Indian Accounting Standards Converged with IFRS (Ind AS)



Ind AS are set of accounting standards notified by Ministry of Corporate Affairs (MCA), converged with International Financial Reporting Standards (IFRS), these accounting standards are formulated by Accounting Standard Board (ASB) of Institute of Chartered Accountants of India (ICAI).

Convergence means alignment of the standards of different standard setters with a certain rate of compromise, by adopting the requirements of the standards either fully or partially. Indian Accounting Standards are almost similar to IFRS but with few carve outs so as to make them suitable for Indian Environment.
Till now, MCA has notified 35 Ind AS. However the date of implementation is yet to benotified.

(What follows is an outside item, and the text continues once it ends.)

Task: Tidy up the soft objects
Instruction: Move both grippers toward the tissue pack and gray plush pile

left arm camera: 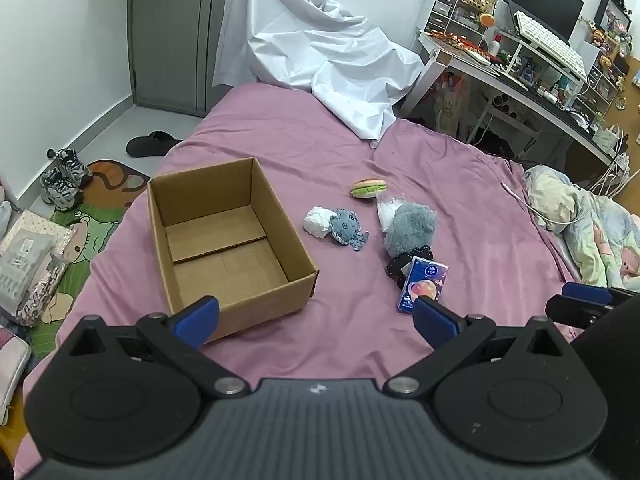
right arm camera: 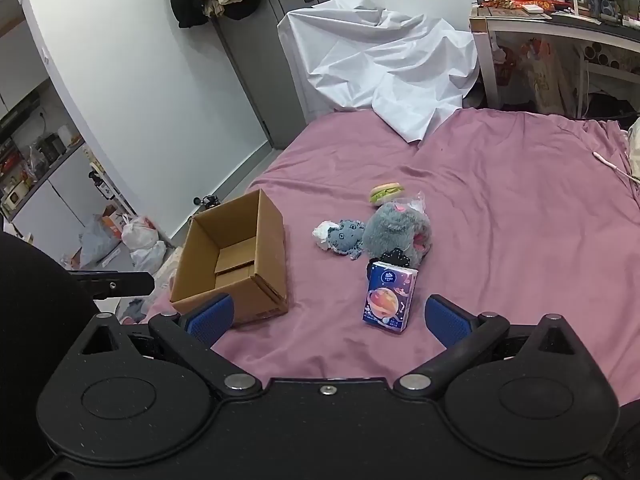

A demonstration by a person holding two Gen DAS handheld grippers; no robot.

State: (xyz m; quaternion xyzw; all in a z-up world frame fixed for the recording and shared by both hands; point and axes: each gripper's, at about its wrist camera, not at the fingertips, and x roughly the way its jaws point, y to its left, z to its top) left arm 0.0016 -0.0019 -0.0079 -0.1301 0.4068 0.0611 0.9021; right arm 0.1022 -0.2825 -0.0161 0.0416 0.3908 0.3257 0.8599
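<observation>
An open, empty cardboard box (left arm camera: pixel 224 240) (right arm camera: pixel 236 264) sits on the pink bed. To its right lie a white soft ball (left arm camera: pixel 318 221), a small blue-grey octopus plush (left arm camera: pixel 347 229) (right arm camera: pixel 344 236), a burger plush (left arm camera: pixel 369 188) (right arm camera: pixel 386 193), a big grey furry plush (left arm camera: pixel 410 229) (right arm camera: pixel 396 230), a black lace item (left arm camera: pixel 404 262) and a blue tissue pack (left arm camera: pixel 422 286) (right arm camera: pixel 388 298). My left gripper (left arm camera: pixel 316 318) is open and empty, in front of the box and the tissue pack. My right gripper (right arm camera: pixel 328 320) is open and empty, just short of the tissue pack.
A white sheet (left arm camera: pixel 320 52) drapes over furniture at the bed's far end. A cluttered desk (left arm camera: pixel 520 68) stands at the right, a rumpled quilt (left arm camera: pixel 584 220) on the bed's right edge. Shoes and bags (left arm camera: pixel 60 184) lie on the floor at the left.
</observation>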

On 2 January 2015, the Press Information Bureau, Government of India, Ministry of Corporate Affairs (MCA) issued a note outlining the various phases in which Indian Accounting Standards converged with IFRS (Ind AS) is proposed to be implemented in India, for Companies other than Banking Companies, Insurance Companies and NBFCs.
The application of Ind AS is based on the listing status and net worth of a company. Ind AS will first apply to companies with a net worth equal to or exceeding 500 crore INR beginning 1 April 2016. Listed companies as well as others having a net worth equal to or exceeding 250 crore INR will follow 1 April 2017 onwards


Need for Change



The only thing which will be received from such transition is common set of accounting standards. The benefits of having the common standards for financial reporting are the reasons which attract this transition.

These are as follows,

a. Better Comparability-By following a common set of standards, will help the stakeholders to compare the organisations globally, i.e. to create an apple to apple comparison.

b. Better Transparency- The users of accounts will be benefited by this as, same accounting standards will help to them understand the fundamentals of the organisation which will generate better transparency.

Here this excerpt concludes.